Excerpt from hunch.net posting by John Langford
The Privacy Problem
Filed under: Research, Machine Learning, Privacy — jl @ 5:26
pm
Machine Learning is rising in importance because data is being collected
for all sorts of tasks where it either wasn’t previously collected,
or for tasks that did not previously exist. While this is great for
Machine Learning, it has a downside—the massive data collection
which is so useful can also lead to substantial privacy problems.
It’s important to understand that this is a much harder problem
than many people appreciate. The AOL data release is a good example.
To those doing machine learning, the following strategies might be
obvious:
1. Just delete any names or other obviously personally identifiable
information. The logic here seems to be “if I can’t easily
find the person then no one can”. That doesn’t work as
demonstrated by the people who were found circumstantially from the
AOL data.
2. … then just hash all the search terms! The logic here is
“if I can’t read it, then no one can”. It’s
also trivially broken by a dictionary attack—just hash all the
strings that might be in the data and check to see if they are in
the data.
3. … then encrypt all the search terms and throw away the key!
This prevents a dictionary analysis, but it is still entirely possible
to do a frequency analysis. If 10 terms appear with known relative
frequencies in public data, then finding 10 terms encrypted terms
with the same relative frequencies might give you very good evidence
for what these terms are.
All of these strategies turn out to be broken. For those not familiar
with Machine Learning, other obvious strategies turn out to not work
that well.
1. Just don’t collect the data. We are not too far off from
a world where setting the “please don’t collect my information”
flag in your browser implies that you volunteer to have your searches
return less relevant results, to not find friends, to not filter spam,
etc… If everyone effectively has that flag set by legislation
the effect would be very substantial. Many internet companies run
off of advertising so eliminating the ability to do targeted advertising
will eliminate the ability of these companies to exist.
2. …Then just keep aggregations of the data! Aggregating data
is very bad for machine learning in general. When we are figuring
out how to do machine learning it’s even worse because we don’t
know in advance which aggregations would be most useful.
3. …Then keep just enough data around and throw out everything
else!

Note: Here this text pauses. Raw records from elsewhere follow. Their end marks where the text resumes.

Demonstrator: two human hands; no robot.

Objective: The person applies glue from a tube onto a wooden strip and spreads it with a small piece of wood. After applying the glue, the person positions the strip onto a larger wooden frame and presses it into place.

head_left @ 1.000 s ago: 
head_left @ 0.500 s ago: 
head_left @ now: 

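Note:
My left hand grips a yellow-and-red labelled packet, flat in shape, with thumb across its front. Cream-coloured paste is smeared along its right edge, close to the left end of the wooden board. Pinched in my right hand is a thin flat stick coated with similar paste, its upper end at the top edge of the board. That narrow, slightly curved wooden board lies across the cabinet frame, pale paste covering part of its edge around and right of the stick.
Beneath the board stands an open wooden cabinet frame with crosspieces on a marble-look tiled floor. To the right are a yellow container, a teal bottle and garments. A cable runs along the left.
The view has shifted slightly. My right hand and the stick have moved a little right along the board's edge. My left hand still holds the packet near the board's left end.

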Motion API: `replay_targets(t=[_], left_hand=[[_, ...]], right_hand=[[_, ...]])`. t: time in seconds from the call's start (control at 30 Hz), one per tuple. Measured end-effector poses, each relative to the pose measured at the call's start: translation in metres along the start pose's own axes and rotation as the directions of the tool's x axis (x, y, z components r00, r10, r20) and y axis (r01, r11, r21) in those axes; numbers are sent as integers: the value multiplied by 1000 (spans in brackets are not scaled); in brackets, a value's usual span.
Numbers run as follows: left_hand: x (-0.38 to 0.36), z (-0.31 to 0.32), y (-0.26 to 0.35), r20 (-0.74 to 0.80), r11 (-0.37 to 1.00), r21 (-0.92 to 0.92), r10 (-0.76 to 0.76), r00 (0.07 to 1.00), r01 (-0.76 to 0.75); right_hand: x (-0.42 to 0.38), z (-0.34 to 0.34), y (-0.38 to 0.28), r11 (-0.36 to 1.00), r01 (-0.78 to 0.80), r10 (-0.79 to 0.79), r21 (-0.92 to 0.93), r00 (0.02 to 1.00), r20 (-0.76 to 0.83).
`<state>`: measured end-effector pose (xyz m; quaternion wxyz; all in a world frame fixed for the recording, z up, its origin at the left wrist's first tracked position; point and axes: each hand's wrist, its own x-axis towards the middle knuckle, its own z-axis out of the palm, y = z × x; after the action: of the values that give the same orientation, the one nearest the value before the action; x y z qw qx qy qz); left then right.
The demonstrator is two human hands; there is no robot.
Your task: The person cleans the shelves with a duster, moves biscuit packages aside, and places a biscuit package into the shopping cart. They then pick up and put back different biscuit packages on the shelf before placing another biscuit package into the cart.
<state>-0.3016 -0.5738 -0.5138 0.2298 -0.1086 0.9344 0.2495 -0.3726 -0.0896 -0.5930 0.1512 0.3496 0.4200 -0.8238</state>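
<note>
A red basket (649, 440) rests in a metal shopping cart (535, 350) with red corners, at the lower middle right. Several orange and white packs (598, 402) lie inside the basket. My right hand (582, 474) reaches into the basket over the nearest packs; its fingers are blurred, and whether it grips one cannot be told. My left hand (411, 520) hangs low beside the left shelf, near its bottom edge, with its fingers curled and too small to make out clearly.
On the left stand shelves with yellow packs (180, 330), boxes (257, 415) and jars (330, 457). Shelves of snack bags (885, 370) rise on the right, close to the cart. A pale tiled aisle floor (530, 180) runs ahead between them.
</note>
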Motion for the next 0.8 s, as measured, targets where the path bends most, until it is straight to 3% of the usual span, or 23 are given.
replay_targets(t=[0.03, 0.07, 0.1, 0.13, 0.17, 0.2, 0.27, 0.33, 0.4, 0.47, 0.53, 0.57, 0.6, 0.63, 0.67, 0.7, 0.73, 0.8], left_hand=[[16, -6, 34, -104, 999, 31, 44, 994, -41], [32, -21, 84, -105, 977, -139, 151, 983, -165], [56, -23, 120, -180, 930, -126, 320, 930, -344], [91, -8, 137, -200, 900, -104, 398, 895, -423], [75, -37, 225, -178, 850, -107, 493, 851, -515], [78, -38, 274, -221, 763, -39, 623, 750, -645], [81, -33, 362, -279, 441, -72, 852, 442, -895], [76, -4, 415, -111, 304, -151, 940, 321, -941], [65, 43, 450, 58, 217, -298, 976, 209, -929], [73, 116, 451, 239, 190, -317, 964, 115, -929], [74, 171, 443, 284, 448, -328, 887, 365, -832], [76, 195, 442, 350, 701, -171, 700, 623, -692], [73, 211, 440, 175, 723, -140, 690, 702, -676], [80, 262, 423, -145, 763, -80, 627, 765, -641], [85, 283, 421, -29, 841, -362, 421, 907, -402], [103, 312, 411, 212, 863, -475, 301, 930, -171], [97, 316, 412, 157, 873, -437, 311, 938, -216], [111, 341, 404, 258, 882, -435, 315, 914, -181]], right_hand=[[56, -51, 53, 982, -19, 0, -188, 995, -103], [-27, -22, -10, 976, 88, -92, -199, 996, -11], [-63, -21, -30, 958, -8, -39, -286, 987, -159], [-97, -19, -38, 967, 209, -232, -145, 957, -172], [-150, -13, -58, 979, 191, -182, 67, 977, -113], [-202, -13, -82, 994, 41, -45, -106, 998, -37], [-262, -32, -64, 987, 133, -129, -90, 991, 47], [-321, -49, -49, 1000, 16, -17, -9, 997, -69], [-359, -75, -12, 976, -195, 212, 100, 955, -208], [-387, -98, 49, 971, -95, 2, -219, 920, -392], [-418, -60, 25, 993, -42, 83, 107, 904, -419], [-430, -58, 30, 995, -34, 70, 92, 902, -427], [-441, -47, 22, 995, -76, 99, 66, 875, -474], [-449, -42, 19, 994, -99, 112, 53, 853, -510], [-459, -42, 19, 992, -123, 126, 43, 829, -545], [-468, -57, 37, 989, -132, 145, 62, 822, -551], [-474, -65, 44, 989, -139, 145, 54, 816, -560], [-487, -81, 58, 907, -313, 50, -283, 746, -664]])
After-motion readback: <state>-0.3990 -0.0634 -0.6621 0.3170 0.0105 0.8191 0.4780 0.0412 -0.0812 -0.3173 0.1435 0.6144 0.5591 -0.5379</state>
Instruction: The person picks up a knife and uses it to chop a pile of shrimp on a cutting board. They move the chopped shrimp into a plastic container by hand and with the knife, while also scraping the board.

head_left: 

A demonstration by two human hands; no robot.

Unfortunately, there is no such thing as “enough data”.
More data is always better.
This is a particularly relevant topic right now, because it’s
news and because CMU and NSF are organizing a workshop on the topic
next month, which I’m planning to attend. However, this is not
simply an interest burst—the long term trend of increasing data
collection implies this problem will repeatedly come up over the indefinite
future.
The privacy problem breaks into at least two parts.
1. Cultural Norms. Historically, almost no monetary transactions
were recorded and there was a reasonable expectation that people would
forget a visitor. This is rapidly changing with the rise of credit
cards and cameras. This change in what can be expected is profoundly
uncomfortable.
2. Power Balance. Data is power. The ability to collect and analyze
large quantities of data which many large organizations now have or
are constructing increases their power relative to ordinary people.
This power can be used for good (to improve services) or for bad (to
maximize monopoly status or for spying).
The cultural norm privacy problem is sometimes solvable by creating
an opt-in or opt-out protocol. This is particularly helpful on the
internet because a user could simply request “please don’t
record my search” or “please don’t record which
news articles I read”. Needing to do this for every search or
every news article would be annoying. However, this is easily fixed
by having a system wide setting—perhaps a special browser cookie
which says “please don’t record me” that any site
could check. None of this is helpful for cameras (where no interface
exists) or monetary transactions (where the transaction itself determines
whether or not some item is shipped).
The power balance privacy problem is much more difficult. Some solutions
that people attempt are:
1. Accept the change in power balance. This is the default action.
There are plenty of historical examples where large organizations
have abused their power, so providing them more power to abuse may
be unwise.
2. Legislate a halt. Forbid cameras in public places. Forbid the collection
or retention of data by any organization. The problem with this method
is that technology simply isn’t moving in this direction. At
some point, we may end up with cameras and storage devices so small,
cheap, and portable that forbidding their use is essentially absurd.
The other difficulty with this solution is that it keeps good things
from happening. For example, a reasonable argument can be made that
the British were effective at tracking bomb planters because the cameras
of London helped them source attacks.
3. Legislate an acceleration. Instead of halting the collection of
data, open it up to more general use. One example of this is cameras
in police cars in the US. Recordings from these cameras can often
settle disputes very definitively. As technology improves, it’s
reasonable to expect cameras just about anywhere people are in public.
Some legislation and good engineering could make these cameras available
to anyone. This would involve a substantial shift in cultural norms—essentially
people would always be in potential public view when not at home.
This directly collides with the “privacy as a cultural norm”
privacy problem.
The hardness of the privacy problem mentioned at the post beginning
implies difficult tradeoffs.
1. If you have cultural norm privacy concerns, then you really don’t
appreciate method (3) for power balance privacy concerns.
2. If you value privacy greatly and the default action is taken, then
you prefer monopolistic marketplaces. The advantages of a large amount
of private data are prohibitive to new market entrance.
3. If you want the internet to work better, then there are limits
on how little data can be collected.
All of the above is even murkier because what can be done with data
is not fully known, nor is what can be done in a privacy sensitive
way.